A Manually-Operated Spring Mechanism for Medium Voltage Oilless Circuit Breakers

Abstract

Magnetic oilless circuit breakers rated 2,300 to 15,000 volts require high contact closing speeds in order to prvent excessive arcing during closing. As these contact speeds cannot be obtained manually, it has never been possible to operate magnetic circuit breakers of this class by manual mechanisms of the type frequently used to operate oil circuit breakers. In every case where medium voltage magnetic circuit breakers were applied, it was necessary, therefore, to install a reliable source of closing power. This requirement constituted a serious application handicap in some locations where a reliable source of closing power (normally storage batteries) is difficult and expensive to install. This paper describes a new type of mechanism for operating magnetic oilless circuit breakers rated 2,300 to 15,000 volts, which has been developed especially for such applications.
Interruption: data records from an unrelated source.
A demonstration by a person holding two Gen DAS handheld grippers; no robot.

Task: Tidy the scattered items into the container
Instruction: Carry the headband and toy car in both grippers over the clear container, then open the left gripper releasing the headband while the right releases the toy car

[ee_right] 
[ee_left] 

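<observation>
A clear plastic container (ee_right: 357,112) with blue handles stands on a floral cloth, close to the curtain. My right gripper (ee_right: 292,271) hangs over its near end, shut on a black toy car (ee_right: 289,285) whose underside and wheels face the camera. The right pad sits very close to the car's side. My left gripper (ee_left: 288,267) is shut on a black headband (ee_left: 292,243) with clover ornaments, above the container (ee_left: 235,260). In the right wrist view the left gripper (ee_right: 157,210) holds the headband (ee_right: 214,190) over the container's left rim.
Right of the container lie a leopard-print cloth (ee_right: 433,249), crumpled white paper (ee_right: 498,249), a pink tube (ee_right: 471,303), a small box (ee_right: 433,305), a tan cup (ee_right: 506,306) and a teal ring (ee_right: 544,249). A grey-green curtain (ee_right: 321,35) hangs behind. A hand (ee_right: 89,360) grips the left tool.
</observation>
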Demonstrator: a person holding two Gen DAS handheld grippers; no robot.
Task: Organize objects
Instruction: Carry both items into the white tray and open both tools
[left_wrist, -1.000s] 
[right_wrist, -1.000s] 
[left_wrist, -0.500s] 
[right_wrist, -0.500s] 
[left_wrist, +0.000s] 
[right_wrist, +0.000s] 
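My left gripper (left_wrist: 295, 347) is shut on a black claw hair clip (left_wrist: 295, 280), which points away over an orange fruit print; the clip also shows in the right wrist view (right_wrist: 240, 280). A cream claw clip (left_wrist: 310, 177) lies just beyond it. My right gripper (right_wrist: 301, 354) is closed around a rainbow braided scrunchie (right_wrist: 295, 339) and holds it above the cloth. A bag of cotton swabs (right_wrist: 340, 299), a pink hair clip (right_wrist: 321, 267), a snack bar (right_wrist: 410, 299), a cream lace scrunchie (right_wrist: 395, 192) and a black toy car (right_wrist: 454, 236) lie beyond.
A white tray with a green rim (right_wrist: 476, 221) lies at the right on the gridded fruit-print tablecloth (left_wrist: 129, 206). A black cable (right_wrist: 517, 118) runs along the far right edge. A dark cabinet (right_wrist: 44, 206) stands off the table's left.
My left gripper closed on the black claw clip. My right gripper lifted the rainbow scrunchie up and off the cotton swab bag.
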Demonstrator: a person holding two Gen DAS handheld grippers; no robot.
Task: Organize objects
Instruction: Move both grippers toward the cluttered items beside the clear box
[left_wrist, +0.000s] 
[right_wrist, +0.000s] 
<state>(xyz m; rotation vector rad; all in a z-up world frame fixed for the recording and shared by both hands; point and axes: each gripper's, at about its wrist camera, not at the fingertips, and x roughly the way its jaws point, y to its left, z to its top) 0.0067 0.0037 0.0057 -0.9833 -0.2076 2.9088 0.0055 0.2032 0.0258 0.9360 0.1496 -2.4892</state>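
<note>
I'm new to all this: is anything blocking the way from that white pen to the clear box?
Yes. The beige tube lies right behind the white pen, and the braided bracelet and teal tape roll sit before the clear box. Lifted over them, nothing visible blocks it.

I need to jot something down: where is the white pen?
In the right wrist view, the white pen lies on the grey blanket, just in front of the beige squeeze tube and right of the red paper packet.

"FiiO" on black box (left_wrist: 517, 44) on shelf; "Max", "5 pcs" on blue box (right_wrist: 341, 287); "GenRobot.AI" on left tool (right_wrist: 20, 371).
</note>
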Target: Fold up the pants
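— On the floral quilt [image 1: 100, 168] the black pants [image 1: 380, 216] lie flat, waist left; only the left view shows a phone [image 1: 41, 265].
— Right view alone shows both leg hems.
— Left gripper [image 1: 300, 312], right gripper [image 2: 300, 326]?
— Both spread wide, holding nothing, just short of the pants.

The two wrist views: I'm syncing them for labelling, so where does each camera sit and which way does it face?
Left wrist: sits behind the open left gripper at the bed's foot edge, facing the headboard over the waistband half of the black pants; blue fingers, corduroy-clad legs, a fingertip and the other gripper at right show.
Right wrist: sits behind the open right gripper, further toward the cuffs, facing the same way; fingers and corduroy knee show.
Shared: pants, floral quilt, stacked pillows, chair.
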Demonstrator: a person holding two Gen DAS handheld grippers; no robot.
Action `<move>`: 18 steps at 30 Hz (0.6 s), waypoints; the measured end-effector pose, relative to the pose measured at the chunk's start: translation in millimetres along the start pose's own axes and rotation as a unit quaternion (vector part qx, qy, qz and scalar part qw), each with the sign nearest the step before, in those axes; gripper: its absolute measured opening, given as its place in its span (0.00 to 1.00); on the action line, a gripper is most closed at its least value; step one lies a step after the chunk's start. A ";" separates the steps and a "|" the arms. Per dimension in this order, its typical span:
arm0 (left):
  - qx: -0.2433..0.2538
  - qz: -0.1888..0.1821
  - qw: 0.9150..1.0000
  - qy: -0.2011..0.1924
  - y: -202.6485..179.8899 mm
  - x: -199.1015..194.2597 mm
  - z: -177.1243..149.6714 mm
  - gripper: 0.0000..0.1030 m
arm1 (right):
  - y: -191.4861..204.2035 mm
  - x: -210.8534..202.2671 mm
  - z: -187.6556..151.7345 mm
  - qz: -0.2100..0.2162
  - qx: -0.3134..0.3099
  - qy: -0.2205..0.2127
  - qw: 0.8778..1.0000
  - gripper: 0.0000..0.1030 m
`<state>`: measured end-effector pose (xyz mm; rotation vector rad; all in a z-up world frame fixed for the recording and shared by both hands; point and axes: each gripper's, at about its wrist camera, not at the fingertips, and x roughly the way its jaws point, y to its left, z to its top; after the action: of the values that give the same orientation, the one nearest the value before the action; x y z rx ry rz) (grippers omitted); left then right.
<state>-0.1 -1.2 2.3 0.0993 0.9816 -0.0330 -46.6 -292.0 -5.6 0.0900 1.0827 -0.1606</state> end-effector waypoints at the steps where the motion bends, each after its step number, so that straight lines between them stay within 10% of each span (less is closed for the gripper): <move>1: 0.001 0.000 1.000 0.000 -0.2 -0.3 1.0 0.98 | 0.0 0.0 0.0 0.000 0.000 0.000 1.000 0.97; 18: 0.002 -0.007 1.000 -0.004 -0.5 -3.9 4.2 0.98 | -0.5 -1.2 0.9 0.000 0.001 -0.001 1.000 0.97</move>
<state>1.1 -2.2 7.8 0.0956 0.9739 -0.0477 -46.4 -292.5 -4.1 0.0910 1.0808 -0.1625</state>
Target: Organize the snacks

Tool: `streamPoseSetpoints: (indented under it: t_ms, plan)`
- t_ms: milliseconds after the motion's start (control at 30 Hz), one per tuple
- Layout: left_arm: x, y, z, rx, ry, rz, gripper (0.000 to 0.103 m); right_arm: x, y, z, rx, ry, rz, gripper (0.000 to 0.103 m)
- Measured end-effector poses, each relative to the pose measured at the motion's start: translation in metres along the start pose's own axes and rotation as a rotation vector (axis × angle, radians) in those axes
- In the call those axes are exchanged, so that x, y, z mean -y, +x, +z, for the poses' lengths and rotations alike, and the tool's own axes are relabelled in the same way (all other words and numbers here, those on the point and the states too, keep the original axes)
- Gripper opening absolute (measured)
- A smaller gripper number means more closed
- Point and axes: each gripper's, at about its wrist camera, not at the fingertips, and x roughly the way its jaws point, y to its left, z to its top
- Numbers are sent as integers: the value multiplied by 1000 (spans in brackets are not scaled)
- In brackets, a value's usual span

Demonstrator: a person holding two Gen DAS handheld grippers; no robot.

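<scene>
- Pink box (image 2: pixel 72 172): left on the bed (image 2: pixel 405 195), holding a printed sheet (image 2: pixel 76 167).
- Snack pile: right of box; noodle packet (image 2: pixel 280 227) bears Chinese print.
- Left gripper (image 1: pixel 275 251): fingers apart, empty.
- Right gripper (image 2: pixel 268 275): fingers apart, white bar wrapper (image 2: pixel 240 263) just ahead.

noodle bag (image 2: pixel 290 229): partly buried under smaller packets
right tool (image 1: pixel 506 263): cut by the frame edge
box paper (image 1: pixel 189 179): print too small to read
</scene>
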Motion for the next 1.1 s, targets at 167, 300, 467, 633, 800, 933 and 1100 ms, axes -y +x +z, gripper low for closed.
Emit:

Energy is manually supplied to this mechanism where it is stored in heavy compression springs until it is released to close the circuit breaker. Unlike previous mechanisms, when this mechanism is released, the springs transfer their energy to a rotating mass which in turn drives the circuit breaker contacts. As this rotating mass accelerates until the circuit breaker contacts meet, its entire energy is available for closing and latching the circuit breaker against the magnetic retarding forces of high current short circuits if the circuit breaker should be closed accidentally on a faulted circuit.